Ohlson Tomas, Wallner Björn, Elofsson Arne
Stockholm Bioinformatics Center, Stockholm University, Stockholm, Sweden.
Proteins. 2004 Oct 1;57(1):188-97. doi: 10.1002/prot.20184.
To improve the detection of related proteins, it is often useful to include evolutionary information for both the query and target proteins. One method to include this information is by the use of profile-profile alignments, where a profile from the query protein is compared with the profiles from the target proteins. Profile-profile alignments can be implemented in several fundamentally different ways. The similarity between two positions can be calculated using a dot-product, a probabilistic model, or an information theoretical measure. Here, we present a large-scale comparison of different profile-profile alignment methods. We show that the profile-profile methods perform at least 30% better than standard sequence-profile methods both in their ability to recognize superfamily-related proteins and in the quality of the obtained alignments. Although the performance of all methods is quite similar, profile-profile methods that use a probabilistic scoring function have an advantage as they can create good alignments and show a good fold recognition capacity using the same gap-penalties, while the other methods need to use different parameters to obtain comparable performances.

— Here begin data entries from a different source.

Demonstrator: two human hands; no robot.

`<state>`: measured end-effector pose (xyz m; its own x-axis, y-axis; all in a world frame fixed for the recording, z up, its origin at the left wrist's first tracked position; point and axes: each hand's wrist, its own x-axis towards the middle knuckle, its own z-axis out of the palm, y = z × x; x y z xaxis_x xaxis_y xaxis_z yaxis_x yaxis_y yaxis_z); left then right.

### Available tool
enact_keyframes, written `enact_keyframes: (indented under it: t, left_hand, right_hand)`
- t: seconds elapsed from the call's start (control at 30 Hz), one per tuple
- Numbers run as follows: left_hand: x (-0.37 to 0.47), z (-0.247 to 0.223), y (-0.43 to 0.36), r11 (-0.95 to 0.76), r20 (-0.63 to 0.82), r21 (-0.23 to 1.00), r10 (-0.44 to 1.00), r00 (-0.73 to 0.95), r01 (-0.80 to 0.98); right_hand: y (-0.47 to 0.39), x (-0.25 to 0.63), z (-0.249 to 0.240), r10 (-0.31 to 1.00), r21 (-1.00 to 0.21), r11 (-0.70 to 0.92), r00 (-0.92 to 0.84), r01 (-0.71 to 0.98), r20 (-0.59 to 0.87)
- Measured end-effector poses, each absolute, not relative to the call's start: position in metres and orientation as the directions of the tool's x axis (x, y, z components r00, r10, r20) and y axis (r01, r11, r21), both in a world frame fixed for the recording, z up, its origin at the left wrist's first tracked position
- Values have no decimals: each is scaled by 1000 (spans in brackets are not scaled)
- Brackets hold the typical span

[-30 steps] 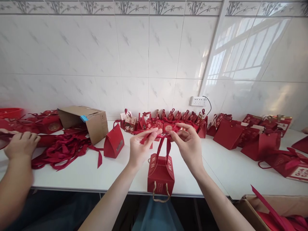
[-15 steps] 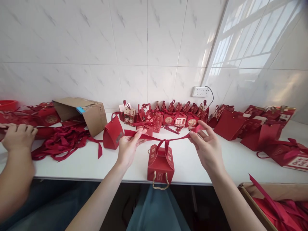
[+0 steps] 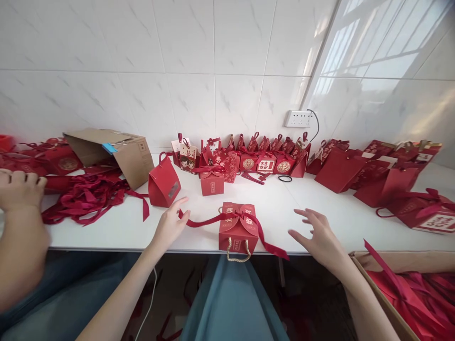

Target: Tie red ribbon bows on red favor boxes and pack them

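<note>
Red gift box (image 3: 237, 230) is standing upright at the near edge of the white table (image 3: 273, 210), directly before you and between your hands. Dark red ribbon (image 3: 206, 222) is lying across its top flaps, knotted at the middle; one tail is running left to your left hand, and the other is draping down to the right, its end reaching the near edge. Gold rope handle (image 3: 238, 260) is hanging from the near face.

Your left hand (image 3: 169, 229) is hovering left of the box, thumb and forefinger parted beside the tail's end; whether they are gripping it cannot be told. Your right hand (image 3: 318, 237) is hovering open to the right, fingers spread, apart from box and ribbon.

House-shaped box (image 3: 161, 184) is standing just beyond your left hand, and a bow-topped box (image 3: 212, 184) is standing farther off. Black ring (image 3: 285, 178) is lying at far right of centre. Ribbon-filled carton (image 3: 408, 262) is sitting near right. Co-worker's hand (image 3: 21, 189) is showing at far left.
</note>
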<state>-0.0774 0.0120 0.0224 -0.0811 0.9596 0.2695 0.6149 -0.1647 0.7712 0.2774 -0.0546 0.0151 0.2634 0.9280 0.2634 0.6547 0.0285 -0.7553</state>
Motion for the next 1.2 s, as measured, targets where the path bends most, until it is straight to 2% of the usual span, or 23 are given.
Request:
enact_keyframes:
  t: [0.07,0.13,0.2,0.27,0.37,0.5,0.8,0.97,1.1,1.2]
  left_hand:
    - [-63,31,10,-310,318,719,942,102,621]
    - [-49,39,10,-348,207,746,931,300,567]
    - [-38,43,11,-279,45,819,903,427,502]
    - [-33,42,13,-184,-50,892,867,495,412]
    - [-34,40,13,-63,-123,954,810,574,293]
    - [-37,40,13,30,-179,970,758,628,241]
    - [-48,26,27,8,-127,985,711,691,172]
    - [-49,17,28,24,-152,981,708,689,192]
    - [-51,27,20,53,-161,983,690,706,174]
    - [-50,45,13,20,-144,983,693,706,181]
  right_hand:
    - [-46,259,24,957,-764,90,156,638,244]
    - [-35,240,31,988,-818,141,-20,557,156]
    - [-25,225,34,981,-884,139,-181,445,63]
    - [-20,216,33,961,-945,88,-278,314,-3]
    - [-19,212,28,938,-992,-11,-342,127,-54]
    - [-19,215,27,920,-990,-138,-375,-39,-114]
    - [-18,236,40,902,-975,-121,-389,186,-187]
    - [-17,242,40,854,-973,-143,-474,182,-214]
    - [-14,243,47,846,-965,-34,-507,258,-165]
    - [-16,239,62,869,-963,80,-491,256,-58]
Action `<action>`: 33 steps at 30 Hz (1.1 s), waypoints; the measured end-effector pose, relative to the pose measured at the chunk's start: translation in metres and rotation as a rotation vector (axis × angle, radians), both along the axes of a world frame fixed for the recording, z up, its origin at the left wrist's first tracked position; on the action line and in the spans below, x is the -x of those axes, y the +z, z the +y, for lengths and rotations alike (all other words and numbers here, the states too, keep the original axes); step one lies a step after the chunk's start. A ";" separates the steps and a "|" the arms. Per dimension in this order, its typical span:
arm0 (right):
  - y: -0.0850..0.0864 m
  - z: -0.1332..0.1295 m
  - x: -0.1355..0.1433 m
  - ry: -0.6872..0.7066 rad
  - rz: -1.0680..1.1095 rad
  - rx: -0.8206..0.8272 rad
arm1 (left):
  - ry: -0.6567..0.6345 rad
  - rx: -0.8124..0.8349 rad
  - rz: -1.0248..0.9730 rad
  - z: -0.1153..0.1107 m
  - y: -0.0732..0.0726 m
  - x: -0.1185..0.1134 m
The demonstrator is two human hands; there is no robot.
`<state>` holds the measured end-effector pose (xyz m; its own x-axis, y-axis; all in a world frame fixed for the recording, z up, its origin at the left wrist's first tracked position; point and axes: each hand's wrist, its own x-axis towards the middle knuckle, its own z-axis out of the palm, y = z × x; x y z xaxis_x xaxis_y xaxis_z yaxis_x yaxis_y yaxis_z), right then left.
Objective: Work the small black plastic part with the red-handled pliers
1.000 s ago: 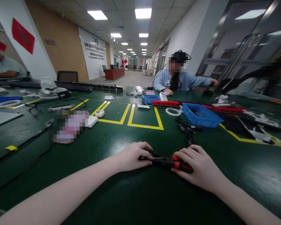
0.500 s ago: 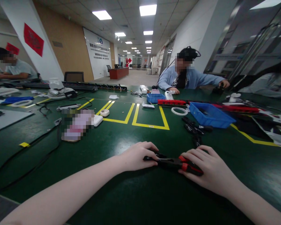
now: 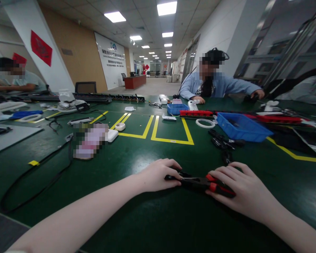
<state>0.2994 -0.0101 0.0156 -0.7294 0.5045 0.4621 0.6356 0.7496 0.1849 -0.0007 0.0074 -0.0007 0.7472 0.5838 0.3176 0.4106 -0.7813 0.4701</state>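
A pair of pliers (image 3: 198,181) with red and black handles lies low over the green table. Around its handles my right hand (image 3: 243,188) is closed, thumb below and fingers on top. My left hand (image 3: 160,175) pinches a small black piece (image 3: 170,177) right at the jaws of the pliers. What this piece is, and whether the jaws bite on it, I cannot make out. Just beyond my right hand lies a heap of black parts (image 3: 219,140), stretching away toward a blue bin.
The blue bin (image 3: 242,131) stands right of centre, near a white ring (image 3: 205,123). A pixelated phone (image 3: 91,140) and a white case (image 3: 112,135) lie left, beside a black strap (image 3: 51,154). Yellow tape (image 3: 172,141) marks the table (image 3: 121,225). A person in blue (image 3: 213,84) sits opposite.
The whole view has shifted a little, with the table and things now slightly farther right. Both hands keep their grip, and the pliers look the same.
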 end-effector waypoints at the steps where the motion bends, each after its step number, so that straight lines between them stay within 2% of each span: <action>1: 0.000 0.000 0.000 0.001 0.005 0.001 | 0.000 -0.001 0.002 0.000 0.000 0.000; 19: -0.008 -0.001 0.000 -0.032 0.012 0.015 | -0.005 0.021 0.002 0.001 0.000 0.000; 33: -0.003 -0.004 0.002 -0.049 0.023 0.038 | -0.007 0.034 0.008 0.002 -0.002 0.001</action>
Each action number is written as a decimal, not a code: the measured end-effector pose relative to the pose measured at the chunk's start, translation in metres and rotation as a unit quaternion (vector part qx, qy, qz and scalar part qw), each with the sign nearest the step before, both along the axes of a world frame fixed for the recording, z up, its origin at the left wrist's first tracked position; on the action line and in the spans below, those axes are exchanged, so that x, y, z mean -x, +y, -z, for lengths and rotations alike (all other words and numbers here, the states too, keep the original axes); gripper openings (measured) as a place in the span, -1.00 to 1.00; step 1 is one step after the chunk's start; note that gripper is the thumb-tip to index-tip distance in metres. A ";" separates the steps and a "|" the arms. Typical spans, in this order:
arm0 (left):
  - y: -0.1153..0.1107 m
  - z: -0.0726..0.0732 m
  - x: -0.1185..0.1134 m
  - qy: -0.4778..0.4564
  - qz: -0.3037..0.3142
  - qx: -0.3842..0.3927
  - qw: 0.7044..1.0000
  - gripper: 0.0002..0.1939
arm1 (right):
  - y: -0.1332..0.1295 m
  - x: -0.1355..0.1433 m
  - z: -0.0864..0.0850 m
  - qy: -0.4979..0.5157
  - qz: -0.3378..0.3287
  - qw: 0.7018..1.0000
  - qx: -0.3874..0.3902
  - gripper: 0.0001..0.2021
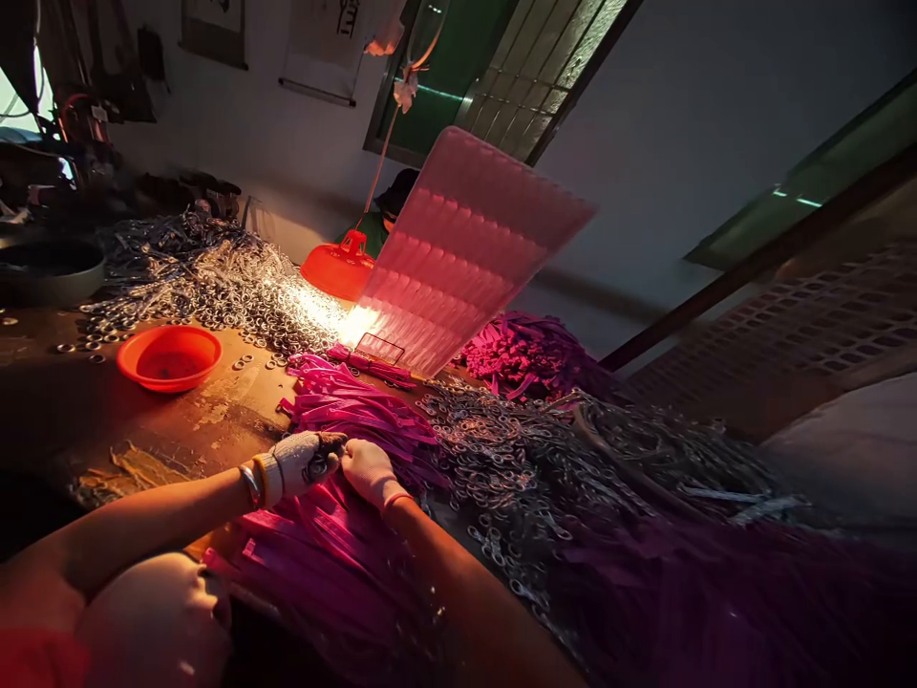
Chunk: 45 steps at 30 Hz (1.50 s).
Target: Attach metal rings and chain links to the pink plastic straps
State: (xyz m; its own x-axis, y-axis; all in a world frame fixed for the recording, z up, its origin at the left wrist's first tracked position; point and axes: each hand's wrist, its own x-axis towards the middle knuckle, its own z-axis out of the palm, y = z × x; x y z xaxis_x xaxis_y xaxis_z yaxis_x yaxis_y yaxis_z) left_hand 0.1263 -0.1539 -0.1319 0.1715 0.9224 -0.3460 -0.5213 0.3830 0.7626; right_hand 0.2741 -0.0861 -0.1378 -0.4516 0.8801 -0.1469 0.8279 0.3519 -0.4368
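Note:
My left hand (301,465), in a white glove with dark patches at the fingers, is closed just above a spread of magenta strips (322,554). Against its fingertips my right hand (368,470), in a pale glove, is closed in a pinch. What the two hands pinch between them is too small and too covered to make out. Just beyond the hands, a bundle of magenta strips (358,406) lies on the table. To the right of the right hand spreads a heap of metal rings with grey straps (494,449).
A red bowl (170,359) stands on the brown table (236,411). Behind it is a pile of metal rings (229,282). A red lamp (340,266) hangs beside an upright pink translucent panel (473,248), partly hiding a person in a dark hat (396,194). More magenta strips (534,354) lie behind.

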 end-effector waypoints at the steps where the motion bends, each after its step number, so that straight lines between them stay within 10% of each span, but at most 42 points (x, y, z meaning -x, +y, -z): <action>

为了提高相关蛋白质的检测能力,纳入查询蛋白和目标蛋白的进化信息通常很有用。纳入此信息的一种方法是使用profile-profile比对,即将查询蛋白的profile与目标蛋白的profile进行比较。Profile-profile比对可以通过几种根本不同的方式实现。两个位置之间的相似性可以使用点积、概率模型或信息理论度量来计算。在此,我们对不同的profile-profile比对方法进行了大规模比较。我们表明,profile-profile方法在识别超家族相关蛋白的能力以及所获得比对的质量方面,比标准序列-profile方法至少高出30%。尽管所有方法的性能相当相似,但使用概率评分函数的profile-profile方法具有优势,因为它们可以在使用相同空位罚分的情况下创建良好的比对并显示出良好的折叠识别能力,而其他方法需要使用不同的参数才能获得可比的性能。